Mr. Schaefer would not say whether he would throw his support behind a candidate.
There is speculation that he might get behind U.S. Rep. Helen Delich Bentley, a Republican, in the general election. Mrs. Bentley, who is ahead in polls by a 4-1 margin over her competition for the GOP nomination, said yesterday that she would not seek Mr. Schaefer's support but would not say whether she would seek his endorsement in the general election.
Mr. Schaefer said his nod "could make a difference" in a close race.
One candidate who could get the governor's endorsement in the Democratic primary is state Sen. American Joe Miedusiewski of Baltimore, who was encouraged to run by Mr. Schaefer. The governor would not endorse him yesterday but said he considered him a viable candidate.

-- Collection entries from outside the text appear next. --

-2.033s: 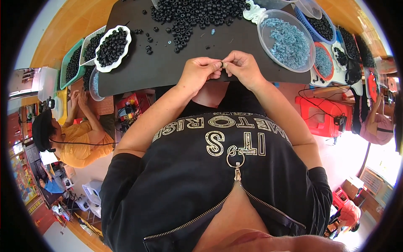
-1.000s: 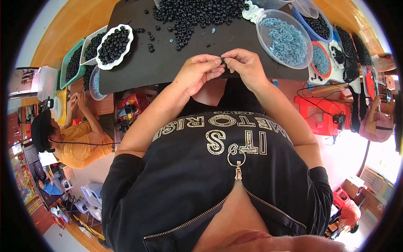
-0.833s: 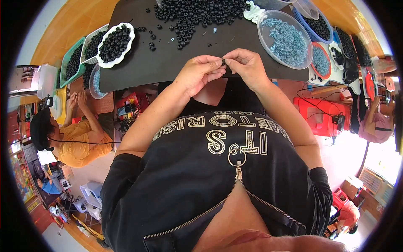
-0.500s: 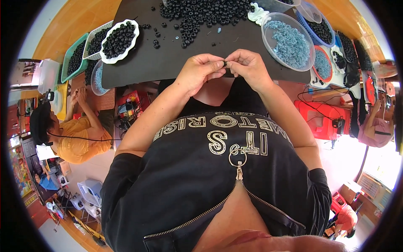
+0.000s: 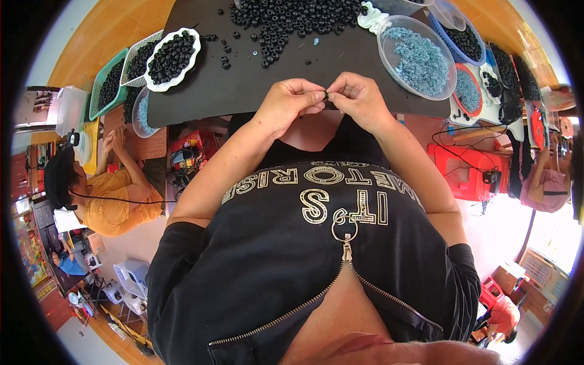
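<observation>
Near the front edge of the dark table, my left hand and my right hand meet fingertip to fingertip. Both are closed in a pinch on one small black part, mostly covered by the fingers. Beyond them spreads a heap of black ring-shaped parts, with loose ones trailing toward me. A clear round tub to the right holds small translucent blue pieces. One tiny blue piece lies alone on the tabletop.
A white scalloped dish of black parts sits on the table's left, beside a green basket. A blue basket and an orange-rimmed bowl stand at right. Red stools are below. A person in orange works at left.
My hands stay in nearly the same place, fingertips shifting slightly around the small black part. The table contents look the same.
</observation>
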Demonstrator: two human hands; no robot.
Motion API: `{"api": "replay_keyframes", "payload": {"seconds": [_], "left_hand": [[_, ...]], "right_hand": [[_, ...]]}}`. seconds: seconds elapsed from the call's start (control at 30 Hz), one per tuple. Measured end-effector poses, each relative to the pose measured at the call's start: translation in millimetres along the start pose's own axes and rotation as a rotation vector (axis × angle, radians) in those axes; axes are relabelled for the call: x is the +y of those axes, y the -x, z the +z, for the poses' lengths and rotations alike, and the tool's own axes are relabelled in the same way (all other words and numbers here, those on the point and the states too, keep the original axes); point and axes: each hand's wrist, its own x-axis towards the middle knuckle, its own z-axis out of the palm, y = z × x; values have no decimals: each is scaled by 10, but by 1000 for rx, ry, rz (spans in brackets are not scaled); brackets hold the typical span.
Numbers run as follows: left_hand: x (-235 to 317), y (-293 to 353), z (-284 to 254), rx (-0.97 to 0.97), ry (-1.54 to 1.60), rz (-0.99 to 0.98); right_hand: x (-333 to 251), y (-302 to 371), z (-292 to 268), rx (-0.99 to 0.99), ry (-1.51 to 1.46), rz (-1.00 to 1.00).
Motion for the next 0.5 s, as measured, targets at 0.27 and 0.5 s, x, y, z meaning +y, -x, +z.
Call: {"api": "replay_keyframes", "payload": {"seconds": [0.27, 0.5], "left_hand": [[-15, 3, 1, 18, -75, 10], [-72, -16, -25, 50, -10, -11]], "right_hand": [[41, 10, 0, -4, 62, 10], [111, 12, 48, 52, 236, -47]]}}
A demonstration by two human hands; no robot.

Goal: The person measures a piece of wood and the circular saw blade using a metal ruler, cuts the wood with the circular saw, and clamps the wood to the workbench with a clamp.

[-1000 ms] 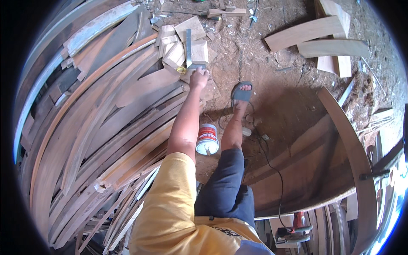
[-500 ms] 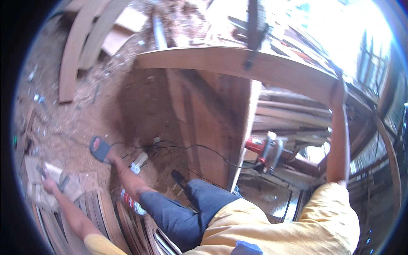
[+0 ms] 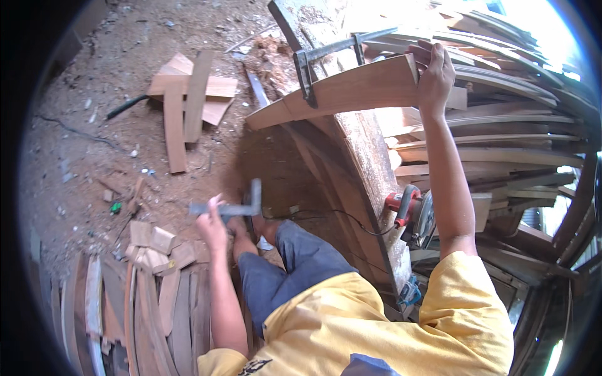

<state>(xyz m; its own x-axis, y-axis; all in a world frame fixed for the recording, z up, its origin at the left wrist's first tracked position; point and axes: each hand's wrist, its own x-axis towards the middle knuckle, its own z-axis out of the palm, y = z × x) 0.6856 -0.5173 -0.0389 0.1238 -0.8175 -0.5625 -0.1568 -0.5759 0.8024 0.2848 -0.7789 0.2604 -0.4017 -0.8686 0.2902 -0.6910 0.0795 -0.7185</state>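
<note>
A curved wooden board [image 3: 357, 84] lies across a bench top, pressed by a dark metal bar clamp [image 3: 305, 78] near its middle. At the board's right end is my right hand [image 3: 437, 78], its palm side against the end and its fingers stretched upward. My left hand [image 3: 213, 224] is closed around a second grey metal bar clamp [image 3: 235, 209], L-shaped and somewhat blurred, held low above the floor left of the bench. A red circular saw [image 3: 411, 210] with a black handle rests on the bench's right side, near my right forearm.
The long wooden bench [image 3: 370, 163] slants down the middle. Stacked curved planks [image 3: 501, 131] fill the right; more strips [image 3: 150, 313] stand at lower left beside a pile of offcuts [image 3: 153, 247]. Loose boards [image 3: 194, 94] lie on the dirt floor. A teal tool [image 3: 410, 292] sits at the bench's near end.
My left hand has come up and right from the offcut pile with the clamp in it. The view has turned; my right hand stays at the board's end, its fingers now stretched.
</note>
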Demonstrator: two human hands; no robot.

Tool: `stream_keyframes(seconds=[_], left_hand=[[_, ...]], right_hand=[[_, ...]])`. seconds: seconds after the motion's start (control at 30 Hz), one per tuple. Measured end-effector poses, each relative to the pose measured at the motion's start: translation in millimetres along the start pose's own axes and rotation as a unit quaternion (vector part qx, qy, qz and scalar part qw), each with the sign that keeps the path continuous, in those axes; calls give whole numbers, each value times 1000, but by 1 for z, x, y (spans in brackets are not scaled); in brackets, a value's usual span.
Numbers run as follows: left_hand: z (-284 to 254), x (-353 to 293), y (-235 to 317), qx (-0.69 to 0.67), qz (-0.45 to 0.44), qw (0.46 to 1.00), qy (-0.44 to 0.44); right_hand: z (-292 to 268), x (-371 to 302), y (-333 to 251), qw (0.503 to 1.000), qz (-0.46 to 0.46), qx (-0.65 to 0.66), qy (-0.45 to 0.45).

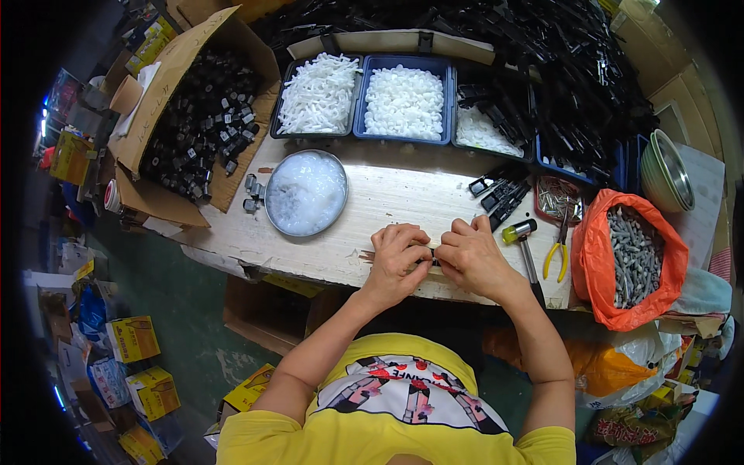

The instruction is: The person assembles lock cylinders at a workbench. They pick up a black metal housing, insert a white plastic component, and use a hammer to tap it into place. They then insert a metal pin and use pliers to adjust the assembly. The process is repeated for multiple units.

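Pinched piece: we see a small dark part (433, 256) between the left hand (397, 262) and the right hand (479, 260), at the near edge of the desk (387, 186); the fingertips of both are clamped on it and hide most of it, so we cannot tell its shape;
Hard to make out: beyond the right hand, a heap of black parts (573, 85) runs together and covers much of the bins (496, 153) under it; well left of the left hand, stacked goods (91, 310) fade into the dark edge of view;
Around the hands: a round pan (346, 194) of translucent pieces lies ahead and left of the left hand; right of the right hand we find a hammer (520, 231), then yellow-handled pliers (559, 243), then an orange bag (593, 267) of grey pieces;
Lettering: we see print on the yellow shirt (256, 434), nearer the body than either hand, and on yellow boxes (134, 339) well left of the left hand.
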State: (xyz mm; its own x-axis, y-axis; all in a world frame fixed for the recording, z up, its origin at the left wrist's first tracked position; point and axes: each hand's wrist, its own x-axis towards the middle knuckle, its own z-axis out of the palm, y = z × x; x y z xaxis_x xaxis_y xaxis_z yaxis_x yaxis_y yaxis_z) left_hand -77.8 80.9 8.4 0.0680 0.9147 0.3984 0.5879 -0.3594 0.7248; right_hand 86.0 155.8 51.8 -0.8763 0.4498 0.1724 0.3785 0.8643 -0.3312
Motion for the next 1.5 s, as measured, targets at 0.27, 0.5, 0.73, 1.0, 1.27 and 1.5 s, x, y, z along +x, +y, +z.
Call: stream_keyframes(seconds=[0.27,0.5,0.73,1.0,1.27,1.5], left_hand=[[-2,4,8,18,-36,999,-4],[3,6,12,36,-74,997,5],[4,1,7,92,3,996,8],[-25,20,-10,128,53,989,42],[-112,145,-101,283,-63,938,193],[-103,217,-132,402,-35,904,142]], right_hand=[[1,-10,-3,997,48,8,56],[-19,-36,-1,987,102,17,123],[-70,-93,14,944,229,-103,216],[-116,-232,88,754,581,-284,110],[-117,-233,102,777,590,-189,108],[-116,-245,112,793,562,-154,178]])
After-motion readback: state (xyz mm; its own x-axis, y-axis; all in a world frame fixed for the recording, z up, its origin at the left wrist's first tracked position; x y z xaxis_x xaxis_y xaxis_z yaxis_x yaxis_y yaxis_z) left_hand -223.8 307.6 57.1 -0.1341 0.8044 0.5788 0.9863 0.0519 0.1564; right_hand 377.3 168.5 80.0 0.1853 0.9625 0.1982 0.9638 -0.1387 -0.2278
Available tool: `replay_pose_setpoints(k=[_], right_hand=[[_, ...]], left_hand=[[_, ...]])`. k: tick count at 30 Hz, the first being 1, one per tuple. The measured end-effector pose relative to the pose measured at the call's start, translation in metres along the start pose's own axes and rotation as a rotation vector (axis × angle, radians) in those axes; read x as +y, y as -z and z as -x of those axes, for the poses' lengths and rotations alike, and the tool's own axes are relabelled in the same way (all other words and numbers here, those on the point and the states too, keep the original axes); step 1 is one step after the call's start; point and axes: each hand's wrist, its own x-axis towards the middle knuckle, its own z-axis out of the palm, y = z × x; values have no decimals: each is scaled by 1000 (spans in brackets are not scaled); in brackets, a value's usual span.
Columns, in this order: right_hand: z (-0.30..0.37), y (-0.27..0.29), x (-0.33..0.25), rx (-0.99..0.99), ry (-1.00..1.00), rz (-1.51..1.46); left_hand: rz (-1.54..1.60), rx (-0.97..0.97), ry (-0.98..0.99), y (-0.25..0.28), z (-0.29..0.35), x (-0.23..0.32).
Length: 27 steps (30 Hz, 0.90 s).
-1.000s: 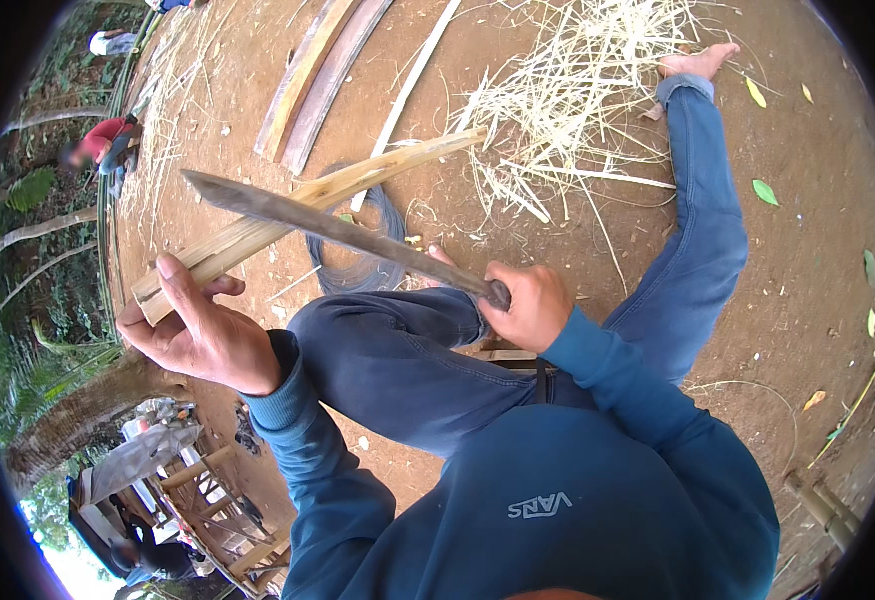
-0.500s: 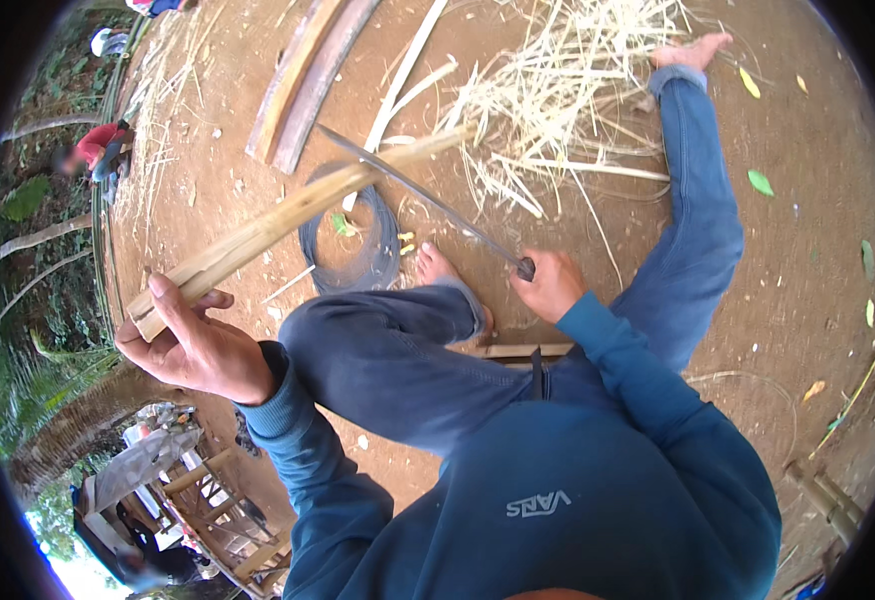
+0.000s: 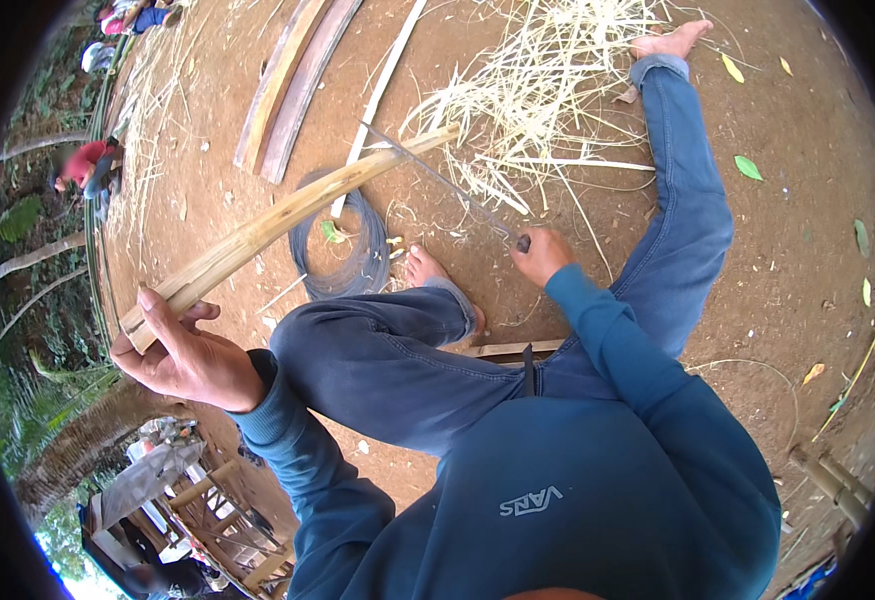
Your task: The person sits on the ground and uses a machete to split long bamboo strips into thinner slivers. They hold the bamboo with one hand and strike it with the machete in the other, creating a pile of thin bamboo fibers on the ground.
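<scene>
My left hand (image 3: 198, 362) grips the near end of a long split piece of bamboo or wood (image 3: 276, 218), thumb on top and fingers beneath. The piece slants up and away to the right above the ground. My right hand (image 3: 545, 258) is closed round the dark handle of a long narrow knife (image 3: 448, 188). Its thin blade points up and to the left and crosses the piece close to the far end. Whether the edge touches the wood I cannot tell.
A coil of dark wire (image 3: 303, 245) lies by my bare foot. Beyond it are brown planks (image 3: 303, 85), a pale strip (image 3: 383, 95) and a heap of shavings (image 3: 533, 100). A person in red (image 3: 86, 165) crouches far left; a wooden frame (image 3: 213, 500) stands lower left.
The knife blade has shifted right along the piece, nearer its far end. My left hand keeps the same grip, and the whole view has moved slightly.
</scene>
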Motion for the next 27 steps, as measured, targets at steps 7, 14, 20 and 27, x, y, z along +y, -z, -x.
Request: replay_pose_setpoints(k=[7,14,20,27], right_hand=[[2,0,1,36,60,11],[3,9,-4,-26,-21,75],[-25,-3,27,-18,-101,53],[-34,-4,31,24,-126,124]], left_hand=[[-20,5,3,7,3,0],[-34,49,25,8,1,-1],[-68,48,22,5,-3,-6],[-57,34,1,5,-2,-8]])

Mr. Schaefer did not mention Mr. Glendening by name but made oblique references to him in his remarks and in the later interview.
He cautioned the local officials to look closely at "promises" made by candidates, particularly in light of the state's tight budget. Mr. Glendening has been criticized by opponents for making at least $200 million in promises in return for political support and endorsements.
Mr. Schaefer also dismissed "this whole baloney of cutting government" as a way to increase spending for certain zTC programs. "Where you gonna go" for the cuts? he asked.
One candidate's "promise" -- made by Mr. Glendening to Montgomery County officials -- that the governor called "impossible" to fulfill is full state funding of Social Security payments for teachers, librarians and community college employees.
The state stopped making those payments when it cut state aid to local jurisdictions by $147 million in the fall of 1992 as a way out of the budget crisis. The cuts caused a sharp rift between Mr. Schaefer and Mr. Glendening, who, unlike other county executives, criticized the governor harshly at the time.
Montgomery County benefited the most from the Social Security program.